D'Agostino flew from Boston to Washington that night and left a message for Proctor to call him. She phoned him the next morning to report that she had set up a 3 p.m. appointment with Patricia Barnett, assistant director of the Private Sector Initiatives Office.

Fifteen minutes later, however, Proctor called back and canceled the afternoon appointment with her boss, and suggested that D'Agostino contact Col. Howard Hill at the Pentagon instead. Hill's secretary refused to give D'Agostino an appointment, and suggested that if he wanted information on POWs he should call the Pentagon's public affairs office.

Exasperated by this runaround, D'Agostino tried to call Proctor again. When he finally reached her -- on the third try -- she told him he would have to ''go through channels'' and submit any proposal on a visit to Vietnam in writing to the Pentagon. Alexander Almasov, a State Department official who deals with Vietnamese issues, said it seemed ''strange'' to him that D'Agostino got the cold shoulder at the White House.

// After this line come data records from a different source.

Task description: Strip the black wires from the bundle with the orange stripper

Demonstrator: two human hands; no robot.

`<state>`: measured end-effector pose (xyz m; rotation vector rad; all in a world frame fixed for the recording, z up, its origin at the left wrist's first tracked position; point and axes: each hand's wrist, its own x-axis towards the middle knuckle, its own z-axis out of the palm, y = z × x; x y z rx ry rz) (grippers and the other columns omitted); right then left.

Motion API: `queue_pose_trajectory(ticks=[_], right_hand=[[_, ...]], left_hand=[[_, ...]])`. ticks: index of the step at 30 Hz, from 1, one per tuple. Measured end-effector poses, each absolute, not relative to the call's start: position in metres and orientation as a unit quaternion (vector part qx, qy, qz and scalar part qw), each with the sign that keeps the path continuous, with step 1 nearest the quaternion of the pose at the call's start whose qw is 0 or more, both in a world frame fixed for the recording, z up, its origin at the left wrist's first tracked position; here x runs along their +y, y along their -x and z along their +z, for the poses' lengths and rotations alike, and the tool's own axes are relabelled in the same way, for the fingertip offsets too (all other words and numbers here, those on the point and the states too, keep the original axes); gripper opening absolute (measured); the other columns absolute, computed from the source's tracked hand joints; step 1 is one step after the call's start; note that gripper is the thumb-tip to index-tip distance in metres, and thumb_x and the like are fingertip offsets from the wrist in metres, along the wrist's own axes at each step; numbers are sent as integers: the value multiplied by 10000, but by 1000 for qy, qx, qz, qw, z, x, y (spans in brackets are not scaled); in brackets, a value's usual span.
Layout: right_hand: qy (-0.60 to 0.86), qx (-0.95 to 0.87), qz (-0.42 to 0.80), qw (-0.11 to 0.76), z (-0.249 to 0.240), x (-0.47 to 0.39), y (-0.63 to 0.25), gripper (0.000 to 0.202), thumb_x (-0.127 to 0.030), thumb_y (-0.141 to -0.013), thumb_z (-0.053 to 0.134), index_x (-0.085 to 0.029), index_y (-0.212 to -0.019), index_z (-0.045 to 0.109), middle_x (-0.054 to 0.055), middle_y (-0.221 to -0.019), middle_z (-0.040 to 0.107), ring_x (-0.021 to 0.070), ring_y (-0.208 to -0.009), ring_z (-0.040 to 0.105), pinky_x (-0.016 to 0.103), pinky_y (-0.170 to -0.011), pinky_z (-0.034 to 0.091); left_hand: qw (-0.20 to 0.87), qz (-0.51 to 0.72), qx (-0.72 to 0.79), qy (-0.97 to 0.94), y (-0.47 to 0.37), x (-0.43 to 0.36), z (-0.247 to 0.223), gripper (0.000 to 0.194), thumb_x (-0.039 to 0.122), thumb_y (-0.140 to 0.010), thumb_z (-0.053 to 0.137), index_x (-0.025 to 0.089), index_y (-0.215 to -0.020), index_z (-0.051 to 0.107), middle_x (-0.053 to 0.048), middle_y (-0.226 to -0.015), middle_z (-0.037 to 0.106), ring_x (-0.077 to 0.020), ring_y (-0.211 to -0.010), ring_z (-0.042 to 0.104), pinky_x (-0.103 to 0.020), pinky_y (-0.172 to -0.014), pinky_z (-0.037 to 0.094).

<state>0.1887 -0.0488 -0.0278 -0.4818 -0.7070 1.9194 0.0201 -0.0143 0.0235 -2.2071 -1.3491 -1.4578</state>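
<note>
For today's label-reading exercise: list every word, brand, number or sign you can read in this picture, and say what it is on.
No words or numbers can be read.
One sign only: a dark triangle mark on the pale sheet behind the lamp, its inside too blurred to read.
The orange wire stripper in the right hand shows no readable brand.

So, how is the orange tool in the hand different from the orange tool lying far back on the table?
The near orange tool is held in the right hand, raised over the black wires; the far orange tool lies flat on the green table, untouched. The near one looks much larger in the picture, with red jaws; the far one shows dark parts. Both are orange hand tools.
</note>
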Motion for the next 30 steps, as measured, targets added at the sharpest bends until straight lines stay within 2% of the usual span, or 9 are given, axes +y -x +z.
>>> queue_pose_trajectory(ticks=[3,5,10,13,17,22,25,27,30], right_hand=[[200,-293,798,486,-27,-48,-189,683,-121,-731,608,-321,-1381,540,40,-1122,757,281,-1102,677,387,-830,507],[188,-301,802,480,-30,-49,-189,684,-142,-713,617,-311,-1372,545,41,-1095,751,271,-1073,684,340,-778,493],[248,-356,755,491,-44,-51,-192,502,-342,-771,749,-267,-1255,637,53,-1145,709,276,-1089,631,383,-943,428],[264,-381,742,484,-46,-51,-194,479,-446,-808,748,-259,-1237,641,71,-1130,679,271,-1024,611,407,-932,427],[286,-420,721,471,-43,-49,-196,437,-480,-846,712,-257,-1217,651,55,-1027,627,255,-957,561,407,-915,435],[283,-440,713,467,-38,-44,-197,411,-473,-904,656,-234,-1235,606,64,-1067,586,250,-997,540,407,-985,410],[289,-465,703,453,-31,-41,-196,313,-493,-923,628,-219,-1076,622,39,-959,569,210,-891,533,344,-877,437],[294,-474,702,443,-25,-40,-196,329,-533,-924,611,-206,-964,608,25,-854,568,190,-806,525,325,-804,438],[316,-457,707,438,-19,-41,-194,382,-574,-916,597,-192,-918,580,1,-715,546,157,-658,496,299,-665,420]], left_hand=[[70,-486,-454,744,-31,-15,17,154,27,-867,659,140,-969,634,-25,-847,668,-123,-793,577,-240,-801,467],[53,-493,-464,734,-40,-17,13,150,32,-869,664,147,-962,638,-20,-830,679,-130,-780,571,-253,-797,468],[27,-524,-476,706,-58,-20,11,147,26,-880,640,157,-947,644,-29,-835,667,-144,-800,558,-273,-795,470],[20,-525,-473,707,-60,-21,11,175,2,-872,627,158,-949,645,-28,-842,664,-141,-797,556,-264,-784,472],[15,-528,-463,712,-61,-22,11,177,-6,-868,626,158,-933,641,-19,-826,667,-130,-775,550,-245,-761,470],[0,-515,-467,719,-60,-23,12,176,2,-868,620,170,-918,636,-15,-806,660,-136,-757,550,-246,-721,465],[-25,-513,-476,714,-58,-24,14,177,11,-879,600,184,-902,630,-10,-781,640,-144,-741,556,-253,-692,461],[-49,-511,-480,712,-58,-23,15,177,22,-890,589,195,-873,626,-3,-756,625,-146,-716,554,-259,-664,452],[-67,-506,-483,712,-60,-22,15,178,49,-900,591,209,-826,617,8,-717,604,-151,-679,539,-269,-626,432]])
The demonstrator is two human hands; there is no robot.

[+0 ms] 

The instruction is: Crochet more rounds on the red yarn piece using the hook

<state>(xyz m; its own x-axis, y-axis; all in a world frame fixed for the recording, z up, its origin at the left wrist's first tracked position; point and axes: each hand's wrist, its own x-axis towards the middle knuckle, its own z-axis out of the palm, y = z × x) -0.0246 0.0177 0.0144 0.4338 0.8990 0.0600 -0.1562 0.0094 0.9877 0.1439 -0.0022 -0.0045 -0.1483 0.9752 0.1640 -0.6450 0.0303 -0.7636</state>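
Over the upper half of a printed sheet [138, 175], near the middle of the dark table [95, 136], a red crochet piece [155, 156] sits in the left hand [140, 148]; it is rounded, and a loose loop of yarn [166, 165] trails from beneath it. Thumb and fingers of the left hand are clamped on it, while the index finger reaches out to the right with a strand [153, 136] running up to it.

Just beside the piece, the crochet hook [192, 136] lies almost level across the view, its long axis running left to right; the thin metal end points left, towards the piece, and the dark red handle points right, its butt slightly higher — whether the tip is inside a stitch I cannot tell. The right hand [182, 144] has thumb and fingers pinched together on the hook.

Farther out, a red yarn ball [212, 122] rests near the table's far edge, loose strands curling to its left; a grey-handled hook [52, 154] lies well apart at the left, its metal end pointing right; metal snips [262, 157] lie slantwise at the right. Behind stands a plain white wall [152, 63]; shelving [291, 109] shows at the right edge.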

But he added that U.S. officials expect to meet with the Vietnamese shortly to discuss the POW situation and said the administration usually tries to discourage private initiatives because they often raise false hopes among the families of POW/MIAs.

In 1985, we obtained a tape in which then-national security adviser Robert McFarlane admitted that the administration hadn't made thorough investigations of reported POW sightings. He said it was his opinion that some American soldiers are still in Indochina.

''There is quite a lot of evidence given by people who have no ulterior motives and no reason to lie, and they're telling things they have seen,'' McFarlane said on the tape.

D'Agostino's frustration with official Washington led him to arrange his meeting with Quang. He said he found the Vietnamese diplomat's attitude encouraging, and that he hopes to visit Vietnam soon.

After his meeting with Quang, D'Agostino tried to telephone White House officials again -- but again he was brushed off. He said he was hoping he could get the administration's support for his mission, but acknowledged that this seems unlikely.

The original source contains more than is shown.